| REQUIREMENT |
Copy verbatim the material from its first line to the line that holds "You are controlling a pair", including that line.

§ §

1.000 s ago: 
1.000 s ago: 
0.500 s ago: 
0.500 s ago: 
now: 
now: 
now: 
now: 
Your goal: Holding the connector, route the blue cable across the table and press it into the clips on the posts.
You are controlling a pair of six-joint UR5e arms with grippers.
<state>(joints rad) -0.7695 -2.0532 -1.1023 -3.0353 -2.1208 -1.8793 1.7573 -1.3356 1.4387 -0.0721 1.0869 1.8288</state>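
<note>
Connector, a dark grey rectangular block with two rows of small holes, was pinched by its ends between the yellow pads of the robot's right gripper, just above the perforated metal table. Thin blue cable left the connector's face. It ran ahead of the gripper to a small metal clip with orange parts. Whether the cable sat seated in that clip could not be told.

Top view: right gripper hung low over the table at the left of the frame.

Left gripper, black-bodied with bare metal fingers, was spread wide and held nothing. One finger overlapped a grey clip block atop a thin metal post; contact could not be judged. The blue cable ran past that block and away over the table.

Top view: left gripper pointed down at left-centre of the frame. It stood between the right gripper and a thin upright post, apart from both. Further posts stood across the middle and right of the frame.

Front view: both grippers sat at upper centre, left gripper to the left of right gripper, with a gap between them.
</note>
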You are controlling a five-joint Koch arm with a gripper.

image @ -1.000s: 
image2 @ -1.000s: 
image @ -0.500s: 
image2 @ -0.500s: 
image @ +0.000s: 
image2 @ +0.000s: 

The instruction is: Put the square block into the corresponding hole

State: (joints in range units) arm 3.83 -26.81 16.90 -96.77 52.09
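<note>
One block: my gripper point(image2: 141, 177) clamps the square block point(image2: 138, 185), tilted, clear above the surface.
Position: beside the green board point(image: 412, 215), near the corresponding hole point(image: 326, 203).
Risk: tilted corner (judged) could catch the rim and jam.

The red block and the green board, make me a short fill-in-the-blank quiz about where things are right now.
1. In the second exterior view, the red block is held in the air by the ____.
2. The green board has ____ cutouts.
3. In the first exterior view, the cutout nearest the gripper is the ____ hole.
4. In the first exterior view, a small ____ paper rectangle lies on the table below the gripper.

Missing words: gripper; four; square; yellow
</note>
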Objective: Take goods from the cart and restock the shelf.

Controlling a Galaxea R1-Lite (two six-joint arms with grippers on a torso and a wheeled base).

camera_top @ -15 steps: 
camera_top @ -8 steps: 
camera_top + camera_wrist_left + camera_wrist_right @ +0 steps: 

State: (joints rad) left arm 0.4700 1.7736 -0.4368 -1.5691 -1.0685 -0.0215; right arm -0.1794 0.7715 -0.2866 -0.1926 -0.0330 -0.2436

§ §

| EXERCISE SOLUTION |
1.000 s ago: 
1.000 s ago: 
0.500 s ago: 
0.500 s ago: 
now: 
now: 
now: 
now: 
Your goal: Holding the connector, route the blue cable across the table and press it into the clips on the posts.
You are controlling a pair of six-joint UR5e arms with grippers.

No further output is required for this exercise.